The Experiment is Over
This past Monday night, TNA threw in the proverbial towel. The early rumors are that TNA did marketing research and found out that fans of the product prefer them on Thursdays. That may be the case but one cannot dispute the fact that since arriving on Monday nights, TNA has struggled against the big dog. Their 1.5 from January 4th soon dropped to a 0.5 last week.
Many will say that “TNA lost the war” or that “TNA failed on Monday Nights.” Whatever the claim is, that is now history. The one question I ask, is will TNA learn from history if in fact they test the waters again? There are many things TNA did wrong when they attempted to take over Mondays:
Too much of a gap between January 4th and March 8
It’s a simple fact that TNA had momentum following January 4th. The internet media was buzzing and people were talking. Unfortunately TNA took too long to make the eventual move to Monday Nights and they had no real momentum going into the show.

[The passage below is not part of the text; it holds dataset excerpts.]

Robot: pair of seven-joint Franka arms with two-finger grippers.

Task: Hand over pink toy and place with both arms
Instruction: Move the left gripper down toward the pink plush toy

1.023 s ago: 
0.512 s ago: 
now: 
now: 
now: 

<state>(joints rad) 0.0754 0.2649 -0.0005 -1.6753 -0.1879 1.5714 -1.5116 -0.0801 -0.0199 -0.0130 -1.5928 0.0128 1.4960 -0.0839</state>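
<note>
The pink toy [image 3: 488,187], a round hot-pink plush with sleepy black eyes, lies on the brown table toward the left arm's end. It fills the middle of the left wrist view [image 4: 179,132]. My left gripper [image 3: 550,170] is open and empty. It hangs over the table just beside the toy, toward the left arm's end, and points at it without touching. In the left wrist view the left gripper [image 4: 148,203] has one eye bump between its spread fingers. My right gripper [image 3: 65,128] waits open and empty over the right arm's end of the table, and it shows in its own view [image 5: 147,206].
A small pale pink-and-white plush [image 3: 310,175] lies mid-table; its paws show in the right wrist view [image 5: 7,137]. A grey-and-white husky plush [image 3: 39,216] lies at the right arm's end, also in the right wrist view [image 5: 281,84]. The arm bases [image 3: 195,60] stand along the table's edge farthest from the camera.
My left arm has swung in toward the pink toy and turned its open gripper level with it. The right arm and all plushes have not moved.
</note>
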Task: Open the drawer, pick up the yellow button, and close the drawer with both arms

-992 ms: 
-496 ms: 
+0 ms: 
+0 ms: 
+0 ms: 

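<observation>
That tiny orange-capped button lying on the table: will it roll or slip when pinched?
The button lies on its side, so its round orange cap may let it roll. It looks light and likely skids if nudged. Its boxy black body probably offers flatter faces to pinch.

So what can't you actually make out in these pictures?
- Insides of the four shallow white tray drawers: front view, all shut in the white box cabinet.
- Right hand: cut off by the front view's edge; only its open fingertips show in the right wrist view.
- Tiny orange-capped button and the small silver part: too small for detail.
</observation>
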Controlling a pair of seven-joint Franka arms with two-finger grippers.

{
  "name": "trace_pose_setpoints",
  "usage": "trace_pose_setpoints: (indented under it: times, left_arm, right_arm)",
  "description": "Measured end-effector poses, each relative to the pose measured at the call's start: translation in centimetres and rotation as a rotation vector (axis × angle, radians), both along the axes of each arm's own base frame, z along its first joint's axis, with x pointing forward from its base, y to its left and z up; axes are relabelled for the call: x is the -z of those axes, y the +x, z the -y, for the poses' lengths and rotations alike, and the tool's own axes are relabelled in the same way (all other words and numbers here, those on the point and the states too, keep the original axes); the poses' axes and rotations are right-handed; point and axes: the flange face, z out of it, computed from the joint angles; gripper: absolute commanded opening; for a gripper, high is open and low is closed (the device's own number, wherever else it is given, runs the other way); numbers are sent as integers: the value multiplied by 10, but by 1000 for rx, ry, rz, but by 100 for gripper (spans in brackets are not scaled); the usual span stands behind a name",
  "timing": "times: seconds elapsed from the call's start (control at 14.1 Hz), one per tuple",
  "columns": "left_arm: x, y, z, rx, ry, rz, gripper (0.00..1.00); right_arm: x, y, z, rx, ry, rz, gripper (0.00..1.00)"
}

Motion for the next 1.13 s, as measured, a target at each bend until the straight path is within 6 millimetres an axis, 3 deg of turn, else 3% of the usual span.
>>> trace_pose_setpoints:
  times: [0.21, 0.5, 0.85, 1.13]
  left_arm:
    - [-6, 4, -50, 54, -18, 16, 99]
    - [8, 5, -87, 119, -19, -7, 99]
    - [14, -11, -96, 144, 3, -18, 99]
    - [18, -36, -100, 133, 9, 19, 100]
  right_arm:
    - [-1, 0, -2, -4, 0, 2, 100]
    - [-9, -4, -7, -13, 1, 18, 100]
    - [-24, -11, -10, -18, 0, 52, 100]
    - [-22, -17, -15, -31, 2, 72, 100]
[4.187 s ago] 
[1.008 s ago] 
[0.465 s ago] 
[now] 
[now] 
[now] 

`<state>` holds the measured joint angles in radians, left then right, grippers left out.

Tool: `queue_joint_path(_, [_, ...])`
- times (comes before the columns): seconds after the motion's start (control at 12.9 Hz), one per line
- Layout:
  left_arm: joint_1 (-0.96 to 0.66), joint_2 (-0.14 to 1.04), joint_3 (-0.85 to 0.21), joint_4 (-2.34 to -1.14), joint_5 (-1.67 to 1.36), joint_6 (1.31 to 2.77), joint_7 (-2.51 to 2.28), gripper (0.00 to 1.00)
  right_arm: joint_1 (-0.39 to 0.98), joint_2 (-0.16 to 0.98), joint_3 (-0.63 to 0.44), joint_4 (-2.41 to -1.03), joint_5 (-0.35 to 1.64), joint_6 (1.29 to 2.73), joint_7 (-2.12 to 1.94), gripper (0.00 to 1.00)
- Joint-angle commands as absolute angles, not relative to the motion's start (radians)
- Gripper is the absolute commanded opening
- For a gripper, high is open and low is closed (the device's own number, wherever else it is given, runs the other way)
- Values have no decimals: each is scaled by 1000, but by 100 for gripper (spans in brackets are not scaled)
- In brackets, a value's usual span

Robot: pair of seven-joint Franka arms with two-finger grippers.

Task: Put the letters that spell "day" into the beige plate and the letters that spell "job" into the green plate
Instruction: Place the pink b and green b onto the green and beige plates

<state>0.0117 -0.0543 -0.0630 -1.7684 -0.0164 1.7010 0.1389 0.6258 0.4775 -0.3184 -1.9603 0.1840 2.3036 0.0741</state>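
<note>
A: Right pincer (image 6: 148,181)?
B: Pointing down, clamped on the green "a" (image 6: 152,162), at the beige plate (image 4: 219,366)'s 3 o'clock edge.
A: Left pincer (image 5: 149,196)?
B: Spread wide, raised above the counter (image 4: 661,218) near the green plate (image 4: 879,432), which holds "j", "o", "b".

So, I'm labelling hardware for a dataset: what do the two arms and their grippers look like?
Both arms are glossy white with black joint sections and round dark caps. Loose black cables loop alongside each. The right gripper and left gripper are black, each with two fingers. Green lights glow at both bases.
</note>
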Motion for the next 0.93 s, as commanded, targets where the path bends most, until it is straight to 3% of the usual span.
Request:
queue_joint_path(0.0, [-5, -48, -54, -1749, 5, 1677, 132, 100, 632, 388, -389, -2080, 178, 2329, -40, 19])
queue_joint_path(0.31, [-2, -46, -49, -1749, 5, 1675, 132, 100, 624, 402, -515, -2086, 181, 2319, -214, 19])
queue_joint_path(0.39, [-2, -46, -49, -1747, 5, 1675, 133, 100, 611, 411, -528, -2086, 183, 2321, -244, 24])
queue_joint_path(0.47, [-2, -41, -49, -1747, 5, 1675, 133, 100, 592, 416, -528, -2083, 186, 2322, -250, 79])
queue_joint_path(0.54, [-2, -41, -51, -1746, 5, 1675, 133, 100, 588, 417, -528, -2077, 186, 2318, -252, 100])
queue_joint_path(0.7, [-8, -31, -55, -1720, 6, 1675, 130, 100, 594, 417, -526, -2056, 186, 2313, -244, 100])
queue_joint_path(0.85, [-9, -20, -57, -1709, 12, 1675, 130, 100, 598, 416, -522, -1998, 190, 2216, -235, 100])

Going Head to Head with Raw
Nobody should dispute the fact that WWE is a much bigger and more powerful entity in pro wrestling. Monday Nights is there nights and TNA tried to take a piece of the pie. However instead of taking a little bite, they thought they should go head to head with the cook and take the whole thing. When TNA went head to head for both hours against Raw, they got destroyed. Eventually the move to the 7 to 9 EST timeslot gave them that hour to boost their fanbase.
When you have a show on Monday and a replay on Thursday, you give your fans the opportunity to miss the original airing knowing they can catch it later in the week. While the ratings have to be completely judged differently because of this, I think that it harmed TNA’s impact on Monday Night. Why catch TNA over WWE if you can watch both shows during the week?
Lack of Advertising
TNA has a philosophy of giving the fans big matches on Impact without advertising them ahead of the show. They believe they create a “can’t miss show” but unfortunately this doesn’t work when you have competition in the same genre. When WWE announces big matches ahead of time, the fans have to make a pick between a big match and the possibility of a big match. This has always been a weak point in TNA’s product that they will need to learn from.
Live versus Taped Shows
Yet another problem in the face-off was that half the time, TNA was taped against the always live WWE show. Live shows create a buzz where you don’t know ahead of time what will happen. When you tape a show, people know what will happen on it and can miss it in favor of the Live Show. Should TNA return to Mondays in the future, they will need to do so on a 100% Live basis. The lack of being live on their move back to Thursdays is what I will miss most about this experiment.
In the end I will say this was a fun time period in TNA’s history. They went head to head with a giant and at times presented a more entertaining product. Hopefully this experiment will put things in perspective that the fans don’t need them to compete with Raw, but be there as an alternative to Raw. Spike is still solidly in the corner of TNA, and they will celebrate their homecoming on May 13, a little over two months since the experiment began. It was fun while it lasted, but now that its over, its time to build off of what they learned.
1 thought on “The Experiment is Over”
Hey Talon, these are good thoughts. I would really only disagree with the live vs. taped argument as I don’t think it truly matters more than a very very small amount of percentage points.